• **Task description**: Leaving the pictures aside, repeat every line below exactly.

• **Recorded information**:
________________________________________

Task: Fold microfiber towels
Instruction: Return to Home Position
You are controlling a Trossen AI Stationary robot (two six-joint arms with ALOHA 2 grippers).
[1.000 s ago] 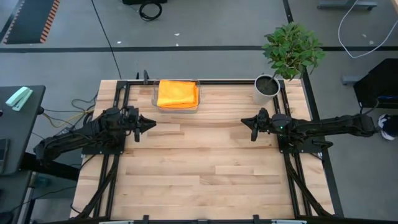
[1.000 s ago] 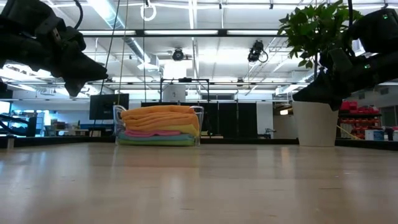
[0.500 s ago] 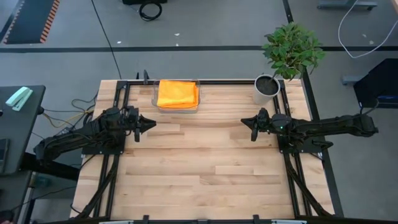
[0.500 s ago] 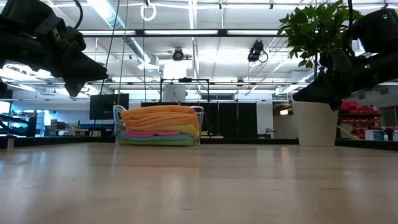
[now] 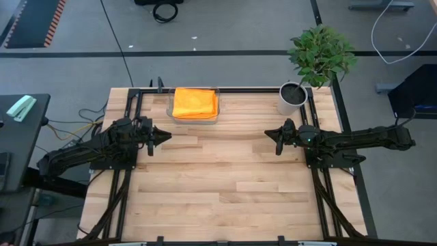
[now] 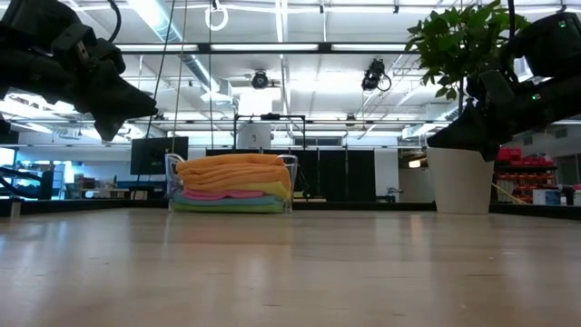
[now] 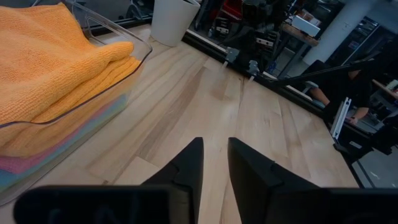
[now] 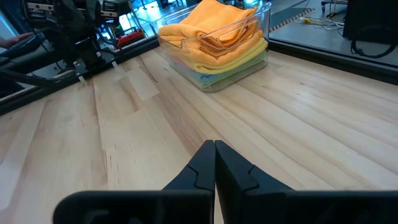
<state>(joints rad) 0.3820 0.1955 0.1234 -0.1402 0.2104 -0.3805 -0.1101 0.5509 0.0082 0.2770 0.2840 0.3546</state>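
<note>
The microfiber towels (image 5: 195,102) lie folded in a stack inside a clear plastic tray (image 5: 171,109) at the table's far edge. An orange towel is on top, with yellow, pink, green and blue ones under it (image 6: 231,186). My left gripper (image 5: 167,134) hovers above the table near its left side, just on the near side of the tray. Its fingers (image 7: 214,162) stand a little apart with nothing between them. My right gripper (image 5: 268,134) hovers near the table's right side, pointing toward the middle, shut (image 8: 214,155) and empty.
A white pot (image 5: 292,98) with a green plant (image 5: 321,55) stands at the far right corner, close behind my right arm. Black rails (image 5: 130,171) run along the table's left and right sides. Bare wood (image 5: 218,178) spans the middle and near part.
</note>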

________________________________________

• **Answer for the task**:
Task: Fold microfiber towels
Instruction: Return to Home Position
You are controlling a Trossen AI Stationary robot (two six-joint arms with ALOHA 2 grippers).
[1.000 s ago] 
[1.000 s ago] 
[0.500 s ago] 
[0.500 s ago] 
[now] 
[now] 
[now] 
[now] 
<state>(joints rad) 0.3820 0.1955 0.1234 -0.1402 0.2104 -0.3805 -0.1101 0.5509 0.0082 0.2770 0.2840 0.3546</state>
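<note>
The microfiber towels (image 5: 195,102) lie folded in a stack inside a clear plastic tray (image 5: 171,109) at the table's far edge. An orange towel is on top, with yellow, pink, green and blue ones under it (image 6: 231,186). My left gripper (image 5: 167,134) hovers above the table near its left side, just on the near side of the tray. Its fingers (image 7: 214,162) stand a little apart with nothing between them. My right gripper (image 5: 268,134) hovers near the table's right side, pointing toward the middle, shut (image 8: 214,155) and empty.
A white pot (image 5: 292,98) with a green plant (image 5: 321,55) stands at the far right corner, close behind my right arm. Black rails (image 5: 130,171) run along the table's left and right sides. Bare wood (image 5: 218,178) spans the middle and near part.
</note>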

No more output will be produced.